Let’s say that is stronger for people in the back: painful sex is more common than you think. If sex has become painful, know that you are not broken, bizarre or alone – millions of women (or people with vulva) experience discomfort during sex and for a wide variety of reasons. That being said, it is not because it is common that it is not correct or “normal”.
The good news? There are Solutions, and understanding what’s going on is the first glorious step towards the best in your body and in bed.
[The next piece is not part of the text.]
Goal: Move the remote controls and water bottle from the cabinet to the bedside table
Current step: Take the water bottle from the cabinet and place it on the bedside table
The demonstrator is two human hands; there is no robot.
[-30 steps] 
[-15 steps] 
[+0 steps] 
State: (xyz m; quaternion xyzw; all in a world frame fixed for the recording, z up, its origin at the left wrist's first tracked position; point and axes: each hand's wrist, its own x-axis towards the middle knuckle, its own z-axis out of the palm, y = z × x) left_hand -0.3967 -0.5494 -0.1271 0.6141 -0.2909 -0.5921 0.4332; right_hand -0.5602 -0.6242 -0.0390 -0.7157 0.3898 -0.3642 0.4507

Here, we offer you 10 common causes of painful sex and suggestions for troubleshooting each case.
1. Vulvodynia
Vulvodynia is a condition of chronic pain that affects the vulva and may have the impression of burn, tingling or believed – sometimes when it is simply affected. The exact cause is still a bit of a medical mystery (not thanks to gender biases in medical research), but it can be linked to nervous inflammation, hormonal changes or even genetics. Sex may have the impression of rubbing glass paper on a sunburn – not at all cute. A specialist in the pelvic floor can help, and treatments range from topical creams to nervous blocks to physiotherapy. Main to remember: No matter what the doctor says, you don’t imagine it, and it’s not “just in your head”.
2. Vaginism
Vaginism is an affection which causes the involuntary tightening of the vaginal muscles – like a tight bridge every time the penetration is attempted. It is often linked to fear, anxiety or past trauma, but it cannot have clear causes either. Spoiler alert: Willpower will not repair it. What can help? Pelvic floor therapy, dilator training and sweet sex and stating that reminds you that your body is not the enemy.
3. Vaginal infections
Breakdown infections, bacterial vaginosis, urinary tract infections or even STIs like chlamydia can give sexual relations to slip into a cactus. These infections cause inflammation, drought and general misfortune. Pay attention to symptoms such as an unusual outing, itching or an odor. A quick visit to your health care provider (and certain drugs) can usually clarify things. Warm tip: for additional support and prevention against infection, take a daily probiotic supplement.
4. Lack of preliminaries
Let’s be real: jump directly into penetration with zero warm -up is like trying to make a cake in a cold oven. Your body needs time and excitement to become juicy, relaxed and ready to party. If the preliminaries are jumped or precipitated, the vagina can remain dry and tight, leading to friction and … hello … pain. So tell your partner to slow it down. Your pleasure deserves the spotlight, not just a cameo.
5. Sexual trauma / SSPT
The past trauma can appear in the body long after the mind says it is “good”. If you have suffered sexual violence or any other violation of limits, sex can trigger fear, dissociation or pain. It is a valid and well -faced trauma response – not a failure. Working with a therapist or sex focused on trauma can change their life – the recommendation of your sensuality can occur on your terms.
6. Endometriosis
Endometriosis is a condition where fabrics similar to uterine lining grow outside the uterus – often on ovaries, fallow tubes or other pelvic organs – and it can have sex seriously painful. The pain is generally deep, especially during penetration, and can linger long afterwards. Other signs include intense periods, chronic pelvic pain and fatigue. The diagnosis can be delicate and may require a specialist (often a gynecologist with experience in the endo). Treatment options include hormone therapy, pain management and, in some cases, surgery. Do not be afraid to defend hard for your body.
7. Lack of lubricant
A word: lubrication. Not enough of that transforms your pleasure session into a horror show based on friction. Hormones, drugs (such as antidepressants or birth control), stress and even hydration levels can affect natural lubrication. The corrective? Use a good quality water -based lubricant – generally and without excuses. You are no less sexy because you use the lubricant – you are a fucking genius.
8. AMARTH OR incompatible positions
Sometimes it’s not your body at all – it’s the position. Certain positions may ensure that the penis or the toy lower the collar or angle of the angle. The pain here may seem sharp, deep or crampy. Experimenting with angles, pillows and good old -fashioned communication can make all the difference in the world. If a position hurts? You don’t have to “smile and bear it”. You are allowed to say “no” and next.
9. Bad communication (and sex to correspond)
If your partner does not listen, does not ask and does not care about your comfort, it is not only a bad sex – it is a pain recipe. Being tense, bored or emotionally disconnected can tighten or close your body. Open communication, consent and mutual enthusiasm are must. Do not satisfy yourself with partners who treat your body as a destination that they can rush without appreciating the trip.
Conclusion: If sex hurts, it’s your body by waving a red flag – not a sign to ignore. You deserve the pleasure, ease and partners who help you get there. Your comfort and pleasure deserve to be recommended – always
For more support, consult Pelvic Global (a global repertoire dedicated to helping you find pelvic health professionals), Omgyes (for education with science -based pleasure) and Rainn.org (the largest organization of American support for survivors of sexual violence).